Extensive production in Wyoming of minerals (coal, trona, uranium) and oil/gas has provide a highly skilled labor force in the region. Population centers within two hours of the Gas Hills Project include Casper, Riverton, Lander, and Rawlins, where equipment and supplies may be obtained. Paved roads from these towns and cities extend to the edge of the Gas Hills Project area. Access and haul roads within the Project are graded gravel and are maintained by the State, County, and mining companies operating in the area. Functioning power lines, natural gas lines, telephone lines, and fiber optic cable are present on and near enCore’s properties. Several wells producing water for domestic and industrial use are also on or close to enCore’s properties. Total capital cost estimates are $120.2 million for the Gas Hills Project, which includes design and permitting, CPP, disposal well, wellfields and transfer pipeline construction and other general and administrative costs.

Geology, Mineralization and Deposit

In the Gas Hills Uranium District, (“Gas Hills”), lower Tertiary rocks unconformably overlie folded and faulted Mesozoic and older rocks (Figure 7.3). The Wind River Formation is conformably overlain by tuffaceous sandstones of the Eocene Wagon Bed Formation.

The Puddle Springs Arkose member of the Wind River Formation is the host rock for the uranium deposits at the Gas Hills Project. It consists of poorly consolidated arkosic sandstone and conglomerate with thin discontinuous interbeds of mudstone. The Puddle Springs arkose was deposited rapidly by northward-flowing braided streams to form coalescing piedmont alluvial fans.

Drilling in the west Gas Hills indicates that the favorable arkosic sandstone grades into unfavorable silty facies. A local sandstone facies has been found within the silty facies, and a small area containing uranium (Jeep deposit) has been found in the sandstone facies. Thus, the favorable host for mineralization in the above-mentioned deposits is bounded on the north by an erosional pinch out; on the east by a change of facies to an unfavorable silty sandstone host; on the south by a subsurface onlap pinch out; and on the west by change of facies to an unfavorable silty sandstone host.

Uranium mineralization in the Gas Hills is present in bodies usually referred to as “rolls”. In vertical cross section they are irregularly crescent or “C” shaped. Rolls are the result of oxidized and soluble uranium being transported by ground water to a location within a permeable sandstone host where a reaction within a reducing environment occurs and insoluble reduced, uranium minerals are deposited. The contact between oxidized and reduced conditions is the “roll front”.
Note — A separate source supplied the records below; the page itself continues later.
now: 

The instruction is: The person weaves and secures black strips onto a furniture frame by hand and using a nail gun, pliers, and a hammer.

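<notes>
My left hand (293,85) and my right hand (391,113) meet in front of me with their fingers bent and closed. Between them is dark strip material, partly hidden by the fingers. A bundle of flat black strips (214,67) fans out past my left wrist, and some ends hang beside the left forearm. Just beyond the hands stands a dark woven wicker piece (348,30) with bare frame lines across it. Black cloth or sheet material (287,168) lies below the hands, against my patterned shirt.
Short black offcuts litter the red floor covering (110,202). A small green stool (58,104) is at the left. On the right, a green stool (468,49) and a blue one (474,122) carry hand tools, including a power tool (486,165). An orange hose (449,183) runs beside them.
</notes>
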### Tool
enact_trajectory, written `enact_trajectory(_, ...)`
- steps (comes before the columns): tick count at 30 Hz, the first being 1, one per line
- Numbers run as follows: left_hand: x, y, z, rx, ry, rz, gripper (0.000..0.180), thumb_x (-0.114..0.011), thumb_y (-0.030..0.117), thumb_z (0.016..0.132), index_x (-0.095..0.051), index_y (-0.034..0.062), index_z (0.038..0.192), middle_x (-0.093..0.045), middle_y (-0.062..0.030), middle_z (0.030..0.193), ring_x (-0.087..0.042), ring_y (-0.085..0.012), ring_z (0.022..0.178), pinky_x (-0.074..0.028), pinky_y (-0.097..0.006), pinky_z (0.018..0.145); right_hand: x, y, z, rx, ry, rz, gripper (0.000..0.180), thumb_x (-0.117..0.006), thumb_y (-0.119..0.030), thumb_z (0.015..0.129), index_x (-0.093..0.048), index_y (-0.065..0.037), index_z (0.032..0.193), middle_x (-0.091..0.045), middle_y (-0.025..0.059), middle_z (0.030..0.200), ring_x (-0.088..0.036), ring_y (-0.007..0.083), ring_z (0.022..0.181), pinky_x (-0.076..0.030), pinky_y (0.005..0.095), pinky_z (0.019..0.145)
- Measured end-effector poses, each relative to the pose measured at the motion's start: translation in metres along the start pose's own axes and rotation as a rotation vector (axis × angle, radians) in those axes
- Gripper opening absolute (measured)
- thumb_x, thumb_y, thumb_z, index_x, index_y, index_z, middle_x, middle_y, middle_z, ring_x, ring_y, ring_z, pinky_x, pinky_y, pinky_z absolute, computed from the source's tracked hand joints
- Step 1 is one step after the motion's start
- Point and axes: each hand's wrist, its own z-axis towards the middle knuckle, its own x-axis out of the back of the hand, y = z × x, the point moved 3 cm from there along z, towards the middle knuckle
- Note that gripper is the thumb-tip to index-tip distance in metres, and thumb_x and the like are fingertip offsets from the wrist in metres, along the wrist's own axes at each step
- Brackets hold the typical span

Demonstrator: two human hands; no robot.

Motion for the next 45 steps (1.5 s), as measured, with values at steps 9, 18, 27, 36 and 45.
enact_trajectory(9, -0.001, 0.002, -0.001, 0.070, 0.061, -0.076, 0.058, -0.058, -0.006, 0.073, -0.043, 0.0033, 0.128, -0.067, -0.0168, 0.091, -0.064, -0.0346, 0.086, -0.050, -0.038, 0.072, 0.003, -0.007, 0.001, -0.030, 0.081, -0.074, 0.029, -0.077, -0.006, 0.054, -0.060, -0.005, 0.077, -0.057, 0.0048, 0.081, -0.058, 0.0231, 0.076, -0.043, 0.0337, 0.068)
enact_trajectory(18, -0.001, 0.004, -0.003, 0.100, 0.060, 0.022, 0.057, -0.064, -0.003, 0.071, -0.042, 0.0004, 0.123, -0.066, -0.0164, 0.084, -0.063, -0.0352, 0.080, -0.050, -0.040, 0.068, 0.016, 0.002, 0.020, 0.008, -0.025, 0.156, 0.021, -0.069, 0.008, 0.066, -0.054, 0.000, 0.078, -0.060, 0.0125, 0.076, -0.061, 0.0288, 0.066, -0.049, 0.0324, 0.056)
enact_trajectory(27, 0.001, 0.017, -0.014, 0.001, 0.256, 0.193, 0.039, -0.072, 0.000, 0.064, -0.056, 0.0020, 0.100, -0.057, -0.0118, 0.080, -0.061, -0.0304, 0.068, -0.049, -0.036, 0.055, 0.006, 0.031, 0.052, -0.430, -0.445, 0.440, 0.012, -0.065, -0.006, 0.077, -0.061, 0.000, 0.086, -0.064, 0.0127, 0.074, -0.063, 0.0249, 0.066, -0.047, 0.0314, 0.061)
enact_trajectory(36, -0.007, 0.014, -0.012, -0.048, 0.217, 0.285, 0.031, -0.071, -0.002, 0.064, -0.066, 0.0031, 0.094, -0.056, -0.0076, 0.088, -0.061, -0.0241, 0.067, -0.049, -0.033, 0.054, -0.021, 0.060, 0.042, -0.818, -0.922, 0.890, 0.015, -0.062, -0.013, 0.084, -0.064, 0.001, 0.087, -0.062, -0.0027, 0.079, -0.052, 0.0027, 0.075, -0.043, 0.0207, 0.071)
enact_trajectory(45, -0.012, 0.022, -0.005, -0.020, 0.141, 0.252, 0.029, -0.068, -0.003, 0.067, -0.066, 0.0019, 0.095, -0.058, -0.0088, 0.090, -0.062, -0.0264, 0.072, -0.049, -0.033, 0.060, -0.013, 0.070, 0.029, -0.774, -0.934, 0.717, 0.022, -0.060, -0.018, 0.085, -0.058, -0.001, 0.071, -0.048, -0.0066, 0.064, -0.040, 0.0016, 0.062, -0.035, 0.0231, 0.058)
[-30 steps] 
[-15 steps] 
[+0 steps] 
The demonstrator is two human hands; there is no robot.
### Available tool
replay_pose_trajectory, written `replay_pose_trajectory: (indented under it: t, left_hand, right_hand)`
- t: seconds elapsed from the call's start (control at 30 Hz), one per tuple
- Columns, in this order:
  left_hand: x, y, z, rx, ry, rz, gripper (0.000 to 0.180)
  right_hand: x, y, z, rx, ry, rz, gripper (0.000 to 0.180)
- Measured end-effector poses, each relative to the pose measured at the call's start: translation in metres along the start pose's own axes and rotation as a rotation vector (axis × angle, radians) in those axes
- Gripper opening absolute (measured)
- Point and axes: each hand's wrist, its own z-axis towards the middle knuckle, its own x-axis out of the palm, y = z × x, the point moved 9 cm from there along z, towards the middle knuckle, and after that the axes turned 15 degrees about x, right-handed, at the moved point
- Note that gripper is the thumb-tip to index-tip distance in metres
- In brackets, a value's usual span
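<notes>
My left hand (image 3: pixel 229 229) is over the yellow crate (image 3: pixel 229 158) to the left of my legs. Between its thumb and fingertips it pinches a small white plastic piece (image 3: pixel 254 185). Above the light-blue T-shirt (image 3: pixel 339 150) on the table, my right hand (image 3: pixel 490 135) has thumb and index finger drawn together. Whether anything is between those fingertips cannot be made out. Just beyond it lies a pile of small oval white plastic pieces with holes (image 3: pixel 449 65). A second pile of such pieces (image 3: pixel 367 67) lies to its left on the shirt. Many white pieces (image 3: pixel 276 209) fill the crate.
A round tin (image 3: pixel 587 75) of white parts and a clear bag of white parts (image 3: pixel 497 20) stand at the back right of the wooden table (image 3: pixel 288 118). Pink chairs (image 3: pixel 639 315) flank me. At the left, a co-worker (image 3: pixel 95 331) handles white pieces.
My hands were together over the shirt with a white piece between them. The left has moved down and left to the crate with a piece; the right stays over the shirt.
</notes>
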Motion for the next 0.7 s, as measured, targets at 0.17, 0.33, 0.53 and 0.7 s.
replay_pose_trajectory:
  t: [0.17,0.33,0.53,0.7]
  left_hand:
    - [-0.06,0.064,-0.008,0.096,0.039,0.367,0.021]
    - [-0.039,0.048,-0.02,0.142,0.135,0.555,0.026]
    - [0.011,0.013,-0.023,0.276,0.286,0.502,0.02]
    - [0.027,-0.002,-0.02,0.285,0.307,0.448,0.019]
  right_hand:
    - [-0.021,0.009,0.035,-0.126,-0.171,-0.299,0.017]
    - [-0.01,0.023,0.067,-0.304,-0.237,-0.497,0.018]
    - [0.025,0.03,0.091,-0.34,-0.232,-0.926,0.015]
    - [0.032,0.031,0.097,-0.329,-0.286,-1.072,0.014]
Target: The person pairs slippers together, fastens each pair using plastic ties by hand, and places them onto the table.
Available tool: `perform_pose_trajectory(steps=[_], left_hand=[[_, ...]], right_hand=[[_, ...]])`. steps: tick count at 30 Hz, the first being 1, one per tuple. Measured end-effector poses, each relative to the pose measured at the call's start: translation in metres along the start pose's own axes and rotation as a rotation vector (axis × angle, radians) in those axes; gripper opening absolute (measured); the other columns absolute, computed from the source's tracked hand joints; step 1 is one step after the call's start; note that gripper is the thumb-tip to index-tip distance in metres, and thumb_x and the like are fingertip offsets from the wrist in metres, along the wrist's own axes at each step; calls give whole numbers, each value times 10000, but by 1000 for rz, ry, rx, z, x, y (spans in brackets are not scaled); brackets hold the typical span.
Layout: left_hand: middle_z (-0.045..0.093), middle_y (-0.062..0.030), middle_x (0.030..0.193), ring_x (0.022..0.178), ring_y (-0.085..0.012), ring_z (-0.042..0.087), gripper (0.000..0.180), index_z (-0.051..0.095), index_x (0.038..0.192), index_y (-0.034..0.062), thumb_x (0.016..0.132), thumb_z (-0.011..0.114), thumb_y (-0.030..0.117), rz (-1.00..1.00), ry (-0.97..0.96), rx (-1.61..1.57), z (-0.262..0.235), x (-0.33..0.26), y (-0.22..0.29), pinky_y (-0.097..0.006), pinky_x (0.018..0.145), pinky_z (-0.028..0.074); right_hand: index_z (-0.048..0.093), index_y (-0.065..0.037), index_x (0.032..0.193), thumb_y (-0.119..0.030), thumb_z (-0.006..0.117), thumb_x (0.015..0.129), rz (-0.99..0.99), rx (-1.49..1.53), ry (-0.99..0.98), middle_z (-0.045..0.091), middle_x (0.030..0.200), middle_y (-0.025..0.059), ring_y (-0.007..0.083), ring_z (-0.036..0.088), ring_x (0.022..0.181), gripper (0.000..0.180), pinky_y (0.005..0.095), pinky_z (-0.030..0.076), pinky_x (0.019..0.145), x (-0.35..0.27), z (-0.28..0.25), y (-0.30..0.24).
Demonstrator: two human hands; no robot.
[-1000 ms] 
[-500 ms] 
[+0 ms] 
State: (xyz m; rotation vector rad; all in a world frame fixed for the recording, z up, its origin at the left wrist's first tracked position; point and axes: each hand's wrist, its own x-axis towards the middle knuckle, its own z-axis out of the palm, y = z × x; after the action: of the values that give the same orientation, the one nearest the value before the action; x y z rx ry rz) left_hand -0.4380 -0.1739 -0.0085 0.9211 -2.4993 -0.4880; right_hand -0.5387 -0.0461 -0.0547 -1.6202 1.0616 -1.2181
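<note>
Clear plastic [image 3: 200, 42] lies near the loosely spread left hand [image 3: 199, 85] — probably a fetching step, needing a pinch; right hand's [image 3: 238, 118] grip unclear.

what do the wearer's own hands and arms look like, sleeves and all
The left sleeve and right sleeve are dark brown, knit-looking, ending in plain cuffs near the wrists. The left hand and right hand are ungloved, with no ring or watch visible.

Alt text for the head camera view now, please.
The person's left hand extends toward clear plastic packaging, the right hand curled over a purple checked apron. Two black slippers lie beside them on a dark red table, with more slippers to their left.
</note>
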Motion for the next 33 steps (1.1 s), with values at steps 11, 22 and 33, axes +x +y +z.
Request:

Uranium deposits in the Gas Hills were formed by the classic Wyoming-type roll-fronts. Roll-fronts are irregular in shape, roughly tabular and elongated, and range from thin pods and a few feet in width and length, to bodies several hundred or thousands of feet in length. The deposits are roughly parallel to the enclosing beds but may form rolls that cut across bedding. Roll-front deposits are typified by a C-shaped morphology in which the outside of the C extends down-gradient in the direction of historic groundwater flow and the tails extend up-gradient of historic groundwater flow. Tails are typically caught up in the finer sand and silt deposits that grade into over and underlying mudstones, whereas the heart of the roll-front (higher grade mineralization) lies within the more porous and permeable sandstones toward the middle of the fluvial deposits.

History

The Gas Hills was one of the major uranium mining and production regions in the United States. Between 1953 and 1988, many companies explored, developed and produced uranium in the area, including in the Gas Hills Project area. Three uranium mills operated in the district and two others nearby were also fed by ore mined from Gas Hills. Cumulative production from the Gas Hills is in excess of 100 million lbs of uranium, mainly from open-pit mining, but also from underground mining and ISR.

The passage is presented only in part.